Each line from the opening of the records that follow to the line with "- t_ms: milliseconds" needs to be written out exactly. Add nothing.

Start of Exercise data

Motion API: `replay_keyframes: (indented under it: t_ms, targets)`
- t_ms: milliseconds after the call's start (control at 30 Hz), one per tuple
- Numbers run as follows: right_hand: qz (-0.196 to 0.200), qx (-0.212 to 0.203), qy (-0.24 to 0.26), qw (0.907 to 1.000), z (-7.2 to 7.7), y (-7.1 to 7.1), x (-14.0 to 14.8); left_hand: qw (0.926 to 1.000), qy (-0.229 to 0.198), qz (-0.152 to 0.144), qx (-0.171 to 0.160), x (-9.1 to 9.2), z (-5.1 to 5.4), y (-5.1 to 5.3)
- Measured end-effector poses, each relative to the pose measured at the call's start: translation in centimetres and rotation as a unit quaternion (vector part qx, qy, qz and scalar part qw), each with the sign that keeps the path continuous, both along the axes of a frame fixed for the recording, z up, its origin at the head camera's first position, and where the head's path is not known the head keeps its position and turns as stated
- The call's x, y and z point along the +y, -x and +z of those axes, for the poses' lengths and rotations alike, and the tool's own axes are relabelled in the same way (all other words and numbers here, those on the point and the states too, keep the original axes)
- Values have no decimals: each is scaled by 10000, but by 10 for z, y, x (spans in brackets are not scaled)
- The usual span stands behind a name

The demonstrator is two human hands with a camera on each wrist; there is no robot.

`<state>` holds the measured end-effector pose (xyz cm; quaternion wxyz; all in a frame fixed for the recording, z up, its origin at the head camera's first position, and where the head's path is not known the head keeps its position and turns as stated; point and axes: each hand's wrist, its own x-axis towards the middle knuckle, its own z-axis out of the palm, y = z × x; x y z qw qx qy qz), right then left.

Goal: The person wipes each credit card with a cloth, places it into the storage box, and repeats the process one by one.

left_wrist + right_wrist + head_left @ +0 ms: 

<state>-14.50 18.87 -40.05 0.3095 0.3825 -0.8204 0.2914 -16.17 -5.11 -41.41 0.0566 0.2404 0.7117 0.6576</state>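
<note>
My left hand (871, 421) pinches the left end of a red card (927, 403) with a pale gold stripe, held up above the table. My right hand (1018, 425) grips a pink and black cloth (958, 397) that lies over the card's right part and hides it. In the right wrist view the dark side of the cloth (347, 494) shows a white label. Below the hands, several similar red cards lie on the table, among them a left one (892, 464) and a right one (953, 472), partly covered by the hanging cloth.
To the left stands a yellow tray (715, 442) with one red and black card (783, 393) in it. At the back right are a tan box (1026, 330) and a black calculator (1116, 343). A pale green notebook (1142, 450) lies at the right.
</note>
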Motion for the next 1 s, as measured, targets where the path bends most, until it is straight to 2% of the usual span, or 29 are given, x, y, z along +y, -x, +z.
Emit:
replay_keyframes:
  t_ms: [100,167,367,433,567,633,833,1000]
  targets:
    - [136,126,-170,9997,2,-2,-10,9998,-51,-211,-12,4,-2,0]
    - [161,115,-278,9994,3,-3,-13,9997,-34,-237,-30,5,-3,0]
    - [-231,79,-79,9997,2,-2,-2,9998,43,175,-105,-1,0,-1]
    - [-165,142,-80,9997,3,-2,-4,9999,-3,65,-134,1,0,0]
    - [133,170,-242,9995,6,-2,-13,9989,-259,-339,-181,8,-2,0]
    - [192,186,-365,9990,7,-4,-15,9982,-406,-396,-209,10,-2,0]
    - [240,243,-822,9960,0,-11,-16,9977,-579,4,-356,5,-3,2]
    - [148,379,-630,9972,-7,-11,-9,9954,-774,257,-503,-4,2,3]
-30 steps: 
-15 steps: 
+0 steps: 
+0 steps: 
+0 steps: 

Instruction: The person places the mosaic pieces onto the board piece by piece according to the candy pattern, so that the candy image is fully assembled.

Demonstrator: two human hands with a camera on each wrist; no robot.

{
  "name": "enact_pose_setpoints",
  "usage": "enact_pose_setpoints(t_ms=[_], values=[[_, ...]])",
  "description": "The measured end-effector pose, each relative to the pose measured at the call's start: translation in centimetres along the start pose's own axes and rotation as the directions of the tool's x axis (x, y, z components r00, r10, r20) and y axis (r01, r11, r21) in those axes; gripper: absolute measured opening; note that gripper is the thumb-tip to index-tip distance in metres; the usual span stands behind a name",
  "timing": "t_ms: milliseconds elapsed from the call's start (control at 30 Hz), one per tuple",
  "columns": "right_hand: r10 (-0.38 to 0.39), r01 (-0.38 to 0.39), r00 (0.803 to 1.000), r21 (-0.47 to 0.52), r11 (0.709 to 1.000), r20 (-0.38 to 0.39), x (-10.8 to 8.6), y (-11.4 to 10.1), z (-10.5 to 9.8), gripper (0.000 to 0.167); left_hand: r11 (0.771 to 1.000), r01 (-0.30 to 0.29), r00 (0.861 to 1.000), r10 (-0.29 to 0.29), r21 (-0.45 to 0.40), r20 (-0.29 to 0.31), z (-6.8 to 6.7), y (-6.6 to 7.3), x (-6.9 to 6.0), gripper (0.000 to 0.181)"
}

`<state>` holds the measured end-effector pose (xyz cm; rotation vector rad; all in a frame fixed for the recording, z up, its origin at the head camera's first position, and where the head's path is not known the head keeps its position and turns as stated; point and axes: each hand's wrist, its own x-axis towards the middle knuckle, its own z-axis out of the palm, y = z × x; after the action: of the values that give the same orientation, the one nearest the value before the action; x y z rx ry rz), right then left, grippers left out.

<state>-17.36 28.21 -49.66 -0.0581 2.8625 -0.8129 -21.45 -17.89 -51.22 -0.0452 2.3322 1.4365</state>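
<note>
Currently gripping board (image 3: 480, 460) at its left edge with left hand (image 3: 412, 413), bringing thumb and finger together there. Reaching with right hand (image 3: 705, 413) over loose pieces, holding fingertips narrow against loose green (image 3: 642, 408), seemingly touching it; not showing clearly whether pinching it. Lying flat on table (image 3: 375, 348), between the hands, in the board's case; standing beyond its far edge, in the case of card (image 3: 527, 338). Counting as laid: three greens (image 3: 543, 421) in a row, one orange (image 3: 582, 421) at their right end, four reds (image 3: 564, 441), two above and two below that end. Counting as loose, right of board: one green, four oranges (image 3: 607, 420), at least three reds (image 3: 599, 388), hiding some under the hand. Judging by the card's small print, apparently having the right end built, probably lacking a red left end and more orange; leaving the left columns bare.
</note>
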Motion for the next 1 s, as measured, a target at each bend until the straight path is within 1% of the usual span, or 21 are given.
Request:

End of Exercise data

● **Written solution**
Motion API: `replay_keyframes: (indented under it: t_ms, targets)`
- t_ms: milliseconds after the call's start (control at 30 Hz), one per tuple

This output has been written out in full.